令和2年はコロナにより地球規模で経済は大打撃を受けました。ご承知の通りリーマンショックと違い地方都市、中小企業も甚大な影響を受けています。特に酒類を伴う飲食店の打撃はひどいです。海外の動きも悪すぎるためインバウンドも皆無。コロナの影響は計り知れません。更にコロナウイルス第三波のため年末年始も人の移動や忘新年会が激減しています。Go Toが開始されてからは観光業や飲食業はその恩恵を受けました。そのため松葉ガニも近年になく価格が高騰し、ビックリです。そして第三波の発生。感染リスクと経済のバランスの問題。ただ個人的にはGo Toの良し悪しの判断に興味はなく、コロナ感染を含めその環境変化にどう対応するのか、それだけに関心があります。我々実務家は企業を存続させる事MUST。とは言え、コロナの影響でリストラや廃業する企業も続出しています。新卒採用も微妙な空気があり、該当する人たちは不安でしかない状態。本当に大変な世の中です。しかしコロナは必ず終息します。楽観的な話ではなく事実として必ず終息します。

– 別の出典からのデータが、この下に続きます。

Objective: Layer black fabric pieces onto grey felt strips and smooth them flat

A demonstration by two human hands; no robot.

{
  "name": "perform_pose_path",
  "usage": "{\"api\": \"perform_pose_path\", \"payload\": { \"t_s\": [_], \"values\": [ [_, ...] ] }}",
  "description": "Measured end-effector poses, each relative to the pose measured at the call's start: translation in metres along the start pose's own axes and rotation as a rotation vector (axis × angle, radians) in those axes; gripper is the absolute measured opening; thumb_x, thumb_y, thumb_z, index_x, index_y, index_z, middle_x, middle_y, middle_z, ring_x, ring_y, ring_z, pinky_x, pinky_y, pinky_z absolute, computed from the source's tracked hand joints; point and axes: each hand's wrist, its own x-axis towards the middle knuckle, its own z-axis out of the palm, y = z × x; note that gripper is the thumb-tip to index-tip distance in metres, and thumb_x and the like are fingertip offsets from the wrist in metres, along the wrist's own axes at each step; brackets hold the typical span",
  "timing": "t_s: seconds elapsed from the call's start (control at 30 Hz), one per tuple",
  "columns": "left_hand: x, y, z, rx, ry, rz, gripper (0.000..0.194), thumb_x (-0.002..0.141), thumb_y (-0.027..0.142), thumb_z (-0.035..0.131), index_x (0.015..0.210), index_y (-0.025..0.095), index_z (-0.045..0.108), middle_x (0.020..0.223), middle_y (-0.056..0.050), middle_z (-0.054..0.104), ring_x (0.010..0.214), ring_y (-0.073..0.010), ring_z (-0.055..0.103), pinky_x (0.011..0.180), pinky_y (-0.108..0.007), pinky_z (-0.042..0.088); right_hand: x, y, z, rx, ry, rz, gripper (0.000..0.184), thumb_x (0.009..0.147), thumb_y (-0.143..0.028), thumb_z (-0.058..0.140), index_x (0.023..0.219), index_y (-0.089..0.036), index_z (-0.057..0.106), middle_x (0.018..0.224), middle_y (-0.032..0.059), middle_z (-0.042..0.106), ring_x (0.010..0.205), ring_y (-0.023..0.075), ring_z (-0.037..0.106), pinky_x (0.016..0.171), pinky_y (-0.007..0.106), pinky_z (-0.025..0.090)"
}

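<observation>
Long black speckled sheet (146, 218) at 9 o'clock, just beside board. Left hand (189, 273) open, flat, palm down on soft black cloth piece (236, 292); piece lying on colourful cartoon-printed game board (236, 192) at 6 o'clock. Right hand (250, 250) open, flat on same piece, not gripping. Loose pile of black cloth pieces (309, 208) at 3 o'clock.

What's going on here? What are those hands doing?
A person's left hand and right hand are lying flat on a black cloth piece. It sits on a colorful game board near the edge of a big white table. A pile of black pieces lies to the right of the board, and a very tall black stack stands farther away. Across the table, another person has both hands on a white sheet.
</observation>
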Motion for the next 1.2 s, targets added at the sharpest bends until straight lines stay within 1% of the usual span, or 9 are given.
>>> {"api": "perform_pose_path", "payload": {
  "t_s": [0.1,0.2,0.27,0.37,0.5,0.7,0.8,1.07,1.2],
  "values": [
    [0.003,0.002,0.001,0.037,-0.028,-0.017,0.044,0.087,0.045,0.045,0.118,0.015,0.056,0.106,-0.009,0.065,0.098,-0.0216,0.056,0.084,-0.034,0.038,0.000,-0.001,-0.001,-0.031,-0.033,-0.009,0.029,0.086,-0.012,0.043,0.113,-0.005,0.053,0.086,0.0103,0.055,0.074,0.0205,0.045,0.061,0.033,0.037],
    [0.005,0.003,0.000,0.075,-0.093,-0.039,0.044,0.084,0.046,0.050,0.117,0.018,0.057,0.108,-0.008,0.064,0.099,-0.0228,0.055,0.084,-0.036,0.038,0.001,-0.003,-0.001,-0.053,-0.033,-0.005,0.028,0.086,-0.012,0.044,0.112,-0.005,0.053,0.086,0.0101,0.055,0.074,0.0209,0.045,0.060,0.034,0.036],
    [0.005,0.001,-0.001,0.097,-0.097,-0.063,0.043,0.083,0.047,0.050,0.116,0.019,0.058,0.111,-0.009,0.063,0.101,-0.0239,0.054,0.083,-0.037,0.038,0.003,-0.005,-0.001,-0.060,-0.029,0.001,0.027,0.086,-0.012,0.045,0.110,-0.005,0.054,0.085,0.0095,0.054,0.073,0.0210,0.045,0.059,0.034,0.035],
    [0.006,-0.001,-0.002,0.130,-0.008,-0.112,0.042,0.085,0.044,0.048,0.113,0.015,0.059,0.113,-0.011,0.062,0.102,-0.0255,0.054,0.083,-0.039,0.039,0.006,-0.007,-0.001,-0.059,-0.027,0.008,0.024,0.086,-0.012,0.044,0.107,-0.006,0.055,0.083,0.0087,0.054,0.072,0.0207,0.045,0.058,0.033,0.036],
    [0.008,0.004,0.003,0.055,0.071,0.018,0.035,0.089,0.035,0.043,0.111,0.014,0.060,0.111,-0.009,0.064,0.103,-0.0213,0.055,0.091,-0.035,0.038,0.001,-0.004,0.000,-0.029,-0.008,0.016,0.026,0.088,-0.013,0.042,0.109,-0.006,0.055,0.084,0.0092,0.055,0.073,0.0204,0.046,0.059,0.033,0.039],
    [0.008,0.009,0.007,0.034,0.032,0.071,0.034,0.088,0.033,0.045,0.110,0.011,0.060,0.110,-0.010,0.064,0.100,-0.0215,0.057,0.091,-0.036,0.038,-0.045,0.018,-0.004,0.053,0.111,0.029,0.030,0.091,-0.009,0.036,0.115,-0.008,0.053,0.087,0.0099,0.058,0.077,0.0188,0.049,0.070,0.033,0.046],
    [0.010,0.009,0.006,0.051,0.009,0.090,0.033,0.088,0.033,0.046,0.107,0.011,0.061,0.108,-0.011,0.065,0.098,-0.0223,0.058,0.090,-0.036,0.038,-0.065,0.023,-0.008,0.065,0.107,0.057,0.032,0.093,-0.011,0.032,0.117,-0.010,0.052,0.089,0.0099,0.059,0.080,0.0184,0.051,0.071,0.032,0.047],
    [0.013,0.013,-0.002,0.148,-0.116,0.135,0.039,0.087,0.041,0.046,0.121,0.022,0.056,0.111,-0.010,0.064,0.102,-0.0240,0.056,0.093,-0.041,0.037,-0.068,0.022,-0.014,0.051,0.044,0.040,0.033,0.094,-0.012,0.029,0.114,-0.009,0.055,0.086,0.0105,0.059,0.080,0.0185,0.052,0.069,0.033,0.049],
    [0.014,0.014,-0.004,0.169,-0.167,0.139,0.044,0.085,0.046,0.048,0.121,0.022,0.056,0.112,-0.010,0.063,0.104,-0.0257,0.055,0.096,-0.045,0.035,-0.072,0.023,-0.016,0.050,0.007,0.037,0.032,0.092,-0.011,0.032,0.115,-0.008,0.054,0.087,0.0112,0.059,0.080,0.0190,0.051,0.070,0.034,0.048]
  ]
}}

ただ、それがいつになるのか全く分からない。分からないから不安ばかり先行するのです。しかし何年先になるか分かりませんがコロナは必ず終息します。それまで会社を存続させる事ができるのか、という課題はありますが何とか持ちこたえるしかありません。

■明けない夜は無い

令和元年までは人口減少の影響でスタッフの採用募集をしても、応募者が全く来ない会社が多数ありました。人手不足で会社のオペレーションが回らなくて困っていた会社も多かったです。それがコロナにより有効求人倍率は一気に低下しました。例えば米子市の昨年11月の有効求人倍率は2・02倍。就職希望者の2倍の企業が求人募集をしている状態です。それが令和2年の有効求人倍率は1・39倍。コロナ前に比べると各段に低いです。それでも有効求人倍率は1倍を超えているため、職を求めている人より募集している企業の方が多いです。そのため業種によっては募集をしても全く応募者がいない会社もあります。しかし、コロナ前に比べると明らかに募集企業が減少しています。とは言えやはり業種別の有効求人倍数を見ると大きな差があることが分かります。ハローワーク米子のR2・11月の業種別の有効求人倍率は次の通りです。

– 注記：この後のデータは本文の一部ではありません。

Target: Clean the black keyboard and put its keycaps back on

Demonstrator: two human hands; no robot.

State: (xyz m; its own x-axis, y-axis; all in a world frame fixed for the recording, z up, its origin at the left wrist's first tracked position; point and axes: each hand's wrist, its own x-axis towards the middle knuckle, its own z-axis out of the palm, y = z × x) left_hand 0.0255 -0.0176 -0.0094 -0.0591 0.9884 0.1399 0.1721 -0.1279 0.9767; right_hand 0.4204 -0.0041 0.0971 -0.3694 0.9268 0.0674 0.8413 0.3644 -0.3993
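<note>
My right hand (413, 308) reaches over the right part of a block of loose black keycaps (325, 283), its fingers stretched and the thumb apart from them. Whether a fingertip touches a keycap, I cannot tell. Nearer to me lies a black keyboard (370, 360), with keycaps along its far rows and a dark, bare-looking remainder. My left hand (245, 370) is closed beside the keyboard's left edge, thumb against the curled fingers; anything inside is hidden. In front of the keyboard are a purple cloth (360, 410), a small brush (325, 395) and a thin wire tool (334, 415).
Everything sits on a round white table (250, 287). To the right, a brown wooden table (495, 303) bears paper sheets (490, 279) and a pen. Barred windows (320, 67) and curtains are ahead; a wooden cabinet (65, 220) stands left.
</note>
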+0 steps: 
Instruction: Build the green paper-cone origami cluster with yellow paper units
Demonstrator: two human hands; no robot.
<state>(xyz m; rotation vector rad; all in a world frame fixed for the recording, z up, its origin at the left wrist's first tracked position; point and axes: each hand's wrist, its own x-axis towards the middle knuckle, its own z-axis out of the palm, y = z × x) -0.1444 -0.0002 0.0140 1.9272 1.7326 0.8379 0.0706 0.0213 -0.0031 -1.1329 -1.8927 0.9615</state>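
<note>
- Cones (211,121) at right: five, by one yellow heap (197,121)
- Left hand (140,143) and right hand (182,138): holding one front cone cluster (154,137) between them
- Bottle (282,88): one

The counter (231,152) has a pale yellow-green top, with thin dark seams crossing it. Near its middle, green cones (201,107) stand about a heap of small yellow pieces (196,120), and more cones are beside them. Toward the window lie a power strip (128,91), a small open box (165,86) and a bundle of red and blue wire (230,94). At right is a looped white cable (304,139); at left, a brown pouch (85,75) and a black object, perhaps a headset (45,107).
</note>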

専門的技術 2・42 事務0・51 販売2・57 サービス2・43 製造1・61 運輸2・21 建設4・23 運搬・清掃0・75 介護関係2・58

事務職の有効求人倍率は0・51、つまり求職者の方が多いため事務員を募集したらすぐに応募者が集まる可能性が高いです。逆に建設業は4・23。求職者1人に対して募集応募者がこない会社もあります。このように業種別の差はあります。しかし募集企業は明らかに減少しており、リストラ、廃業で職を失った人も現実に存在しています。コロナ前に比べれば人材は楽な状況です。

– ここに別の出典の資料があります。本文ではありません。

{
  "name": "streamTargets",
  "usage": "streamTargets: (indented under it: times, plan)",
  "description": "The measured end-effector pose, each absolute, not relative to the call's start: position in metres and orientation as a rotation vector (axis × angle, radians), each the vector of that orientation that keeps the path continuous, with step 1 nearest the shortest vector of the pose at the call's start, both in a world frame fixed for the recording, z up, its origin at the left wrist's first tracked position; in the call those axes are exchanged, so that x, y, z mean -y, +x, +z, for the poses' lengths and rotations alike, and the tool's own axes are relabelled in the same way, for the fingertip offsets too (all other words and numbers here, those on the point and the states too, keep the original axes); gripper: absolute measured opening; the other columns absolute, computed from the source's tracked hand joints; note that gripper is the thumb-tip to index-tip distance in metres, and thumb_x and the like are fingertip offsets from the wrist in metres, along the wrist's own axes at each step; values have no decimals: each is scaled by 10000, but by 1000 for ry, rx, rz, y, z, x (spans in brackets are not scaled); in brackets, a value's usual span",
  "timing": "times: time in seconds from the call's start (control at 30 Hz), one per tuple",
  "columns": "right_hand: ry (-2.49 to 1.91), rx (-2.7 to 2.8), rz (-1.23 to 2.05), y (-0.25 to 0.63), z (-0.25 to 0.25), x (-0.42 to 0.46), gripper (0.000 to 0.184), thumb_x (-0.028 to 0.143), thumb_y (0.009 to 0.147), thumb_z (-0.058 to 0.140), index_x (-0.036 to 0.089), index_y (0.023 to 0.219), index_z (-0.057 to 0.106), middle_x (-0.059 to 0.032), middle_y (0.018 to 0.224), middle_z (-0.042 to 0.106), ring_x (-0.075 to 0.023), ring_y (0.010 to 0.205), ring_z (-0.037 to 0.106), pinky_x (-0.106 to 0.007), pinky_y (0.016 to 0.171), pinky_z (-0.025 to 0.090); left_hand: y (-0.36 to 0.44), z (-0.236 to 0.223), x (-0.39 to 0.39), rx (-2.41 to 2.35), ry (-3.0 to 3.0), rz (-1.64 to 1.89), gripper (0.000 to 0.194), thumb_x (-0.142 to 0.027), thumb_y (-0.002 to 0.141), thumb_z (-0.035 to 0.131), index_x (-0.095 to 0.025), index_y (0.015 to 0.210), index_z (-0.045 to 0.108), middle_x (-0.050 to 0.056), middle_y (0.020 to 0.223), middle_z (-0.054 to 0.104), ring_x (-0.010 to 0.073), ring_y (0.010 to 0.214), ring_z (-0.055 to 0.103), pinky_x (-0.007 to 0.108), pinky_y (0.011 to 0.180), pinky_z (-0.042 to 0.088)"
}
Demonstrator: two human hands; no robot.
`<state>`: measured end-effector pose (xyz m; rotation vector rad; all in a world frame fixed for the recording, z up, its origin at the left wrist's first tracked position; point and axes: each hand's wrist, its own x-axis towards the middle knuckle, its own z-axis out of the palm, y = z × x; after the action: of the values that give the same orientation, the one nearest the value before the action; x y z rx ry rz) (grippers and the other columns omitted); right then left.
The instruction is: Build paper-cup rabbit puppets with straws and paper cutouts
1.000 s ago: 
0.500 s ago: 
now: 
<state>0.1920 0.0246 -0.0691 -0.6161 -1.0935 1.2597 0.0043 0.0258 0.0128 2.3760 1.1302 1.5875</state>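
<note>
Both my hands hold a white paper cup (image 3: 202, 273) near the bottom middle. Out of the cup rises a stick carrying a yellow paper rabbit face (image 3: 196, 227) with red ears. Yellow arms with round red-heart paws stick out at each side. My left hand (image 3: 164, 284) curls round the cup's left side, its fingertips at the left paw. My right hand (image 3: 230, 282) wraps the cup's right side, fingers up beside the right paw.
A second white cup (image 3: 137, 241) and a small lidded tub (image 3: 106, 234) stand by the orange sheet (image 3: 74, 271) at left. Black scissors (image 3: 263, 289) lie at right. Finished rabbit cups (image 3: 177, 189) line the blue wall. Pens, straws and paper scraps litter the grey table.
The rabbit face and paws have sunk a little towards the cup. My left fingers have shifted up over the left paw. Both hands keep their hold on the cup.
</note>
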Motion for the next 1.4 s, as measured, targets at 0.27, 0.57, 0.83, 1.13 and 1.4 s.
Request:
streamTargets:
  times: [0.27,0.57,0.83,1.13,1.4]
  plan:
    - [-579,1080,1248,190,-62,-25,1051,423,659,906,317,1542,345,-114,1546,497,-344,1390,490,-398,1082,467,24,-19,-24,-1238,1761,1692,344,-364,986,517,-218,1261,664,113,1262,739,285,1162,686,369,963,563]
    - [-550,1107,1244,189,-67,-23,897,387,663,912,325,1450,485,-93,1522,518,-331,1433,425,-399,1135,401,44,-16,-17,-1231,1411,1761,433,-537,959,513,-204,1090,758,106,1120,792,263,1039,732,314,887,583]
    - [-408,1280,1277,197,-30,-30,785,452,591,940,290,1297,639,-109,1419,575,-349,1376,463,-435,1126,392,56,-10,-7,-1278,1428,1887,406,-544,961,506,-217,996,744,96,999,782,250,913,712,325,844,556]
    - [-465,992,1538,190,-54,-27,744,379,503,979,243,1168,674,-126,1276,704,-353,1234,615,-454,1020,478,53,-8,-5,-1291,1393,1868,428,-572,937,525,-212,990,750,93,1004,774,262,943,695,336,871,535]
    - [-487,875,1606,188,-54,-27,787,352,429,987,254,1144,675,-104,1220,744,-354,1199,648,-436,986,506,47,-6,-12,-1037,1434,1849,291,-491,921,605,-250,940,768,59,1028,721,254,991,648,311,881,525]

コロナで厳しい状況に追い込まれている企業には本当に申し訳ないのですが、今は人材を確保するには抜群のタイミングです。なぜならいつ終わるか分からないコロナでも、必ず終息します。終息し経済が通常通りになったときの状況を想像してください。人口減少はさらに加速しています。現在勤務している社員の平均年齢も相当上がっています。その中で人材募集をしても有効求人倍率は余裕で2倍を超えていると想定できます。更に建設業のようにコロナ禍でも高い有効求人倍率は、コロナ終息後は更に高くなっているでしょう。建設業は今以上に採用をすることが厳しくなります。コロナ禍で多くの企業の収益が悪化しています。利益を出すためにコストダウンをやり続けている会社も多数あります。そんな中で余剰人員を抱える余裕はありません。しかし! いま採用して人材を確保しなければ10年後は社内で働く人が減少し、募集をしても誰も来ない状況が待ち構えています。すべての会社が当てはまる訳ではありません。しかし繰り返しですが、いま人材を確保することで将来の礎を作ることができるのです。